The first is ODYSSEY, a microbiology study that will track bacterial growth, biofilm formation, and horizontal gene transfer aboard the ISS under real microgravity. What makes ODYSSEY particularly sensitive to schedule slips is its experimental design: researchers are running parallel trials in Earth-based microgravity simulators that must stay in lockstep with the orbital phase. If the ground and space timelines drift too far apart, the comparison data degrades. Comparing results from orbit and from ground-based simulators is one of the investigation’s objectives, and a strong match could give future researchers a cheaper way to screen experiments before committing to costly station time.
The second is STORIE, a heliophysics instrument flying as part of Space Test Program Houston 11, a joint effort between the U.S. Space Force and NASA’s Goddard Space Flight Center. STORIE will map Earth’s ring current by capturing energetic neutral atom images from the station’s vantage point. The ring current intensifies during geomagnetic storms, and its behavior directly affects satellite electronics and ground-level power grids. More detailed ring current measurements could contribute to advances in space weather modeling, though the precise forecasting benefits will depend on how the data is integrated into existing prediction systems.
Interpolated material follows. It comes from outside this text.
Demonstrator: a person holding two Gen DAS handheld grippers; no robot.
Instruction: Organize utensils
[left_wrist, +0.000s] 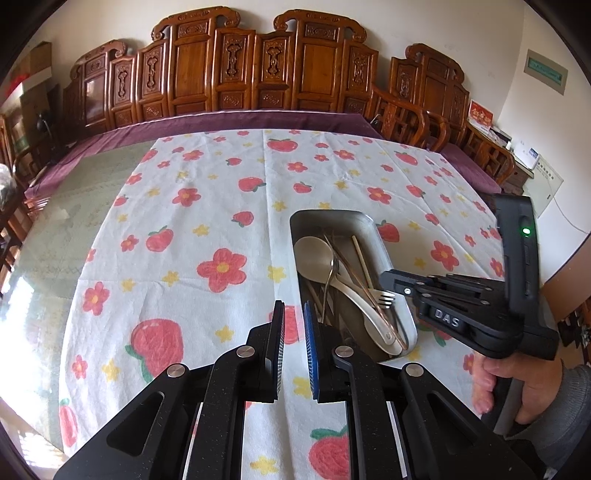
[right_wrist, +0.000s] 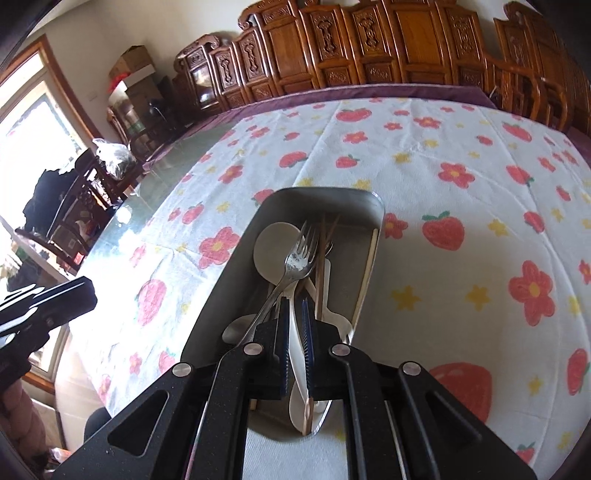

Beyond the headline payloads, the CRS-34 mission overview lists additional crew provisions and maintenance hardware, though NASA has not published a granular weight breakdown by individual experiment or supply category.
The Friday window and what could push it again
As of the Wednesday scrub announcement, the 45th Weather Squadron had not released an updated forecast specific to Friday’s window. The only public probability on record, that 60% figure, applied to Wednesday and proved optimistic. A fresh forecast is expected closer to launch day, but anyone planning to watch should treat the 6:05 p.m. EDT target as provisional until the day-of weather briefing confirms conditions are clear.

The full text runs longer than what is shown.